- **WHAT NEEDS TO BE DONE**:
Output the full listing below, keeping each line exact.

____

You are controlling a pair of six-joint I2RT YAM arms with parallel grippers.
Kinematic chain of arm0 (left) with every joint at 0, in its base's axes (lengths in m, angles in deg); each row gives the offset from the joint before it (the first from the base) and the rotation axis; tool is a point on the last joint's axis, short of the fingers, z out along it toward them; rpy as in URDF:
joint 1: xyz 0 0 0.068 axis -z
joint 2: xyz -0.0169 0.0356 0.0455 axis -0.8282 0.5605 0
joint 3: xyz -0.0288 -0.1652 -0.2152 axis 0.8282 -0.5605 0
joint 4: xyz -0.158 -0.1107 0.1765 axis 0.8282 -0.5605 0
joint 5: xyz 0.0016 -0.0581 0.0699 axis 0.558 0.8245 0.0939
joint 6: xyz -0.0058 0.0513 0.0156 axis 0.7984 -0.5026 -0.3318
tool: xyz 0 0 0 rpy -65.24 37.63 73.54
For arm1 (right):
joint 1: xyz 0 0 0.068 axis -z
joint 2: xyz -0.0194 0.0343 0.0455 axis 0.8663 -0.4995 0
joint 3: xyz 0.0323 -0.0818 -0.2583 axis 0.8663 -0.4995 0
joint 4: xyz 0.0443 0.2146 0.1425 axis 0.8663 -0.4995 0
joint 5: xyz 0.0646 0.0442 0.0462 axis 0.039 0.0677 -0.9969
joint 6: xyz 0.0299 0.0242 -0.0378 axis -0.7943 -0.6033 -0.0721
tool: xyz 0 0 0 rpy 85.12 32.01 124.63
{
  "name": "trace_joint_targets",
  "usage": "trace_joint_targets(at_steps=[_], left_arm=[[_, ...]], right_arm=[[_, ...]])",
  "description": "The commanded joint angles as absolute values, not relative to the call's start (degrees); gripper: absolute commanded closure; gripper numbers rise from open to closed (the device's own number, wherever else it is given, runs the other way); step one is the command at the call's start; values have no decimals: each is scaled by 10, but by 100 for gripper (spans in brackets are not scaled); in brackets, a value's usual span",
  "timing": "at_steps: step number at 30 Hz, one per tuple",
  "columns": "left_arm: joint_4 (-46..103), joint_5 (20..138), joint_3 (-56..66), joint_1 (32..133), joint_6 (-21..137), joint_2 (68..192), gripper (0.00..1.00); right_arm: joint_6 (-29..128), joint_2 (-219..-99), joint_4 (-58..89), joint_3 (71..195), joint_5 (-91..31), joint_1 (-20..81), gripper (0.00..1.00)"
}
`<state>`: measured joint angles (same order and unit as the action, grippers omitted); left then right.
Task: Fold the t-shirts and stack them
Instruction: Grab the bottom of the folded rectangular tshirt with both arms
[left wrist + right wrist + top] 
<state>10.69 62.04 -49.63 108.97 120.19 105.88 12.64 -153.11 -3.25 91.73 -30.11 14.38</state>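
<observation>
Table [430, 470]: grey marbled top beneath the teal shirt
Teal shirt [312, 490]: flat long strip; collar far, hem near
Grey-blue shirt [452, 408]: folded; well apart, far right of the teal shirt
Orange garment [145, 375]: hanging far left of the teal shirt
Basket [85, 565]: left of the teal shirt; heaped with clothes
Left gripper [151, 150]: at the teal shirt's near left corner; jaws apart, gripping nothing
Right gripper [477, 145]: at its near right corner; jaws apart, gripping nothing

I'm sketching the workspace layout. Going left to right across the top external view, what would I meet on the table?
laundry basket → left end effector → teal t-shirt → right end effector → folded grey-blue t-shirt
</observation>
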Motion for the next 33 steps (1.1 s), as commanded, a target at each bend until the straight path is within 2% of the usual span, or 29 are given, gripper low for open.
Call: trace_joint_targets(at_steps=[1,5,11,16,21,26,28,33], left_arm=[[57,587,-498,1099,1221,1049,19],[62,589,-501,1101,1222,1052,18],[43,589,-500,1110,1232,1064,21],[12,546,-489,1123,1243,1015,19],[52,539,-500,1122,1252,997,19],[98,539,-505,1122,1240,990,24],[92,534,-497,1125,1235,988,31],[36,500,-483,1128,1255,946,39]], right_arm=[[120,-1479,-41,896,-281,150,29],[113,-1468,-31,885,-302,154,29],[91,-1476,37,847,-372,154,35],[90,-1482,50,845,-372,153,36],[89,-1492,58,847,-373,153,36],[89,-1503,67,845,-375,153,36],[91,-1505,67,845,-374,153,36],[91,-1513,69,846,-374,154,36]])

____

- **WORKED SOLUTION**:
You are controlling a pair of six-joint I2RT YAM arms with parallel grippers.
Kinematic chain of arm0 (left) with every joint at 0, in its base's axes (lengths in m, angles in deg); each row gives the offset from the joint before it (the first from the base) and the rotation axis; tool is a point on the last joint's axis, short of the fingers, z out along it toward them; rpy as in URDF:
joint 1: xyz 0 0 0.068 axis -z
joint 2: xyz -0.0169 0.0356 0.0455 axis -0.8282 0.5605 0
joint 3: xyz -0.0288 -0.1652 -0.2152 axis 0.8282 -0.5605 0
joint 4: xyz -0.158 -0.1107 0.1765 axis 0.8282 -0.5605 0
joint 5: xyz 0.0016 -0.0581 0.0699 axis 0.558 0.8245 0.0939
joint 6: xyz -0.0058 0.0513 0.0156 axis 0.7984 -0.5026 -0.3318
tool: xyz 0 0 0 rpy -65.24 37.63 73.54
For arm1 (right):
joint 1: xyz 0 0 0.068 axis -z
joint 2: xyz -0.0194 0.0343 0.0455 axis 0.8663 -0.4995 0
joint 3: xyz 0.0323 -0.0818 -0.2583 axis 0.8663 -0.4995 0
joint 4: xyz 0.0443 0.2146 0.1425 axis 0.8663 -0.4995 0
joint 5: xyz 0.0646 0.0442 0.0462 axis 0.039 0.0677 -0.9969
joint 6: xyz 0.0299 0.0242 -0.0378 axis -0.7943 -0.6033 -0.0721
tool: xyz 0 0 0 rpy 85.12 32.01 124.63
{
  "name": "trace_joint_targets",
  "usage": "trace_joint_targets(at_steps=[_], left_arm=[[_, ...]], right_arm=[[_, ...]])",
  "description": "The commanded joint angles as absolute values, not relative to the call's start (degrees); gripper: absolute commanded closure; gripper numbers rise from open to closed (the device's own number, wherever else it is given, runs the other way); step one is the command at the call's start; values have no decimals: each is scaled by 10, but by 100 for gripper (spans in brackets are not scaled); in brackets, a value's usual span",
  "timing": "at_steps: step number at 30 Hz, one per tuple",
  "columns": "left_arm: joint_4 (-46..103), joint_5 (20..138), joint_3 (-56..66), joint_1 (32..133), joint_6 (-21..137), joint_2 (68..192), gripper (0.00..1.00); right_arm: joint_6 (-29..128), joint_2 (-219..-99), joint_4 (-58..89), joint_3 (71..195), joint_5 (-91..31), joint_1 (-20..81), gripper (0.00..1.00)"
}
`<state>`: measured joint angles (same order and unit as the action, grippers omitted); left then right.
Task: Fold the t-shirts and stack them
Instruction: Grab the bottom of the folded rectangular tshirt with both arms
[left wrist + right wrist + top] 
<state>10.69 62.04 -49.63 108.97 120.19 105.88 12.64 -153.11 -3.25 91.73 -30.11 14.38</state>
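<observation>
Table [430, 470]: grey marbled top beneath the teal shirt
Teal shirt [312, 490]: flat long strip; collar far, hem near
Grey-blue shirt [452, 408]: folded; well apart, far right of the teal shirt
Orange garment [145, 375]: hanging far left of the teal shirt
Basket [85, 565]: left of the teal shirt; heaped with clothes
Left gripper [151, 150]: at the teal shirt's near left corner; jaws apart, gripping nothing
Right gripper [477, 145]: at its near right corner; jaws apart, gripping nothing

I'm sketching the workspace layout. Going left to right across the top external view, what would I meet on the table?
laundry basket → left end effector → teal t-shirt → right end effector → folded grey-blue t-shirt
</observation>
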Motion for the next 33 steps (1.1 s), as commanded, a target at each bend until the straight path is within 2% of the usual span, or 29 are given, gripper low for open.
Call: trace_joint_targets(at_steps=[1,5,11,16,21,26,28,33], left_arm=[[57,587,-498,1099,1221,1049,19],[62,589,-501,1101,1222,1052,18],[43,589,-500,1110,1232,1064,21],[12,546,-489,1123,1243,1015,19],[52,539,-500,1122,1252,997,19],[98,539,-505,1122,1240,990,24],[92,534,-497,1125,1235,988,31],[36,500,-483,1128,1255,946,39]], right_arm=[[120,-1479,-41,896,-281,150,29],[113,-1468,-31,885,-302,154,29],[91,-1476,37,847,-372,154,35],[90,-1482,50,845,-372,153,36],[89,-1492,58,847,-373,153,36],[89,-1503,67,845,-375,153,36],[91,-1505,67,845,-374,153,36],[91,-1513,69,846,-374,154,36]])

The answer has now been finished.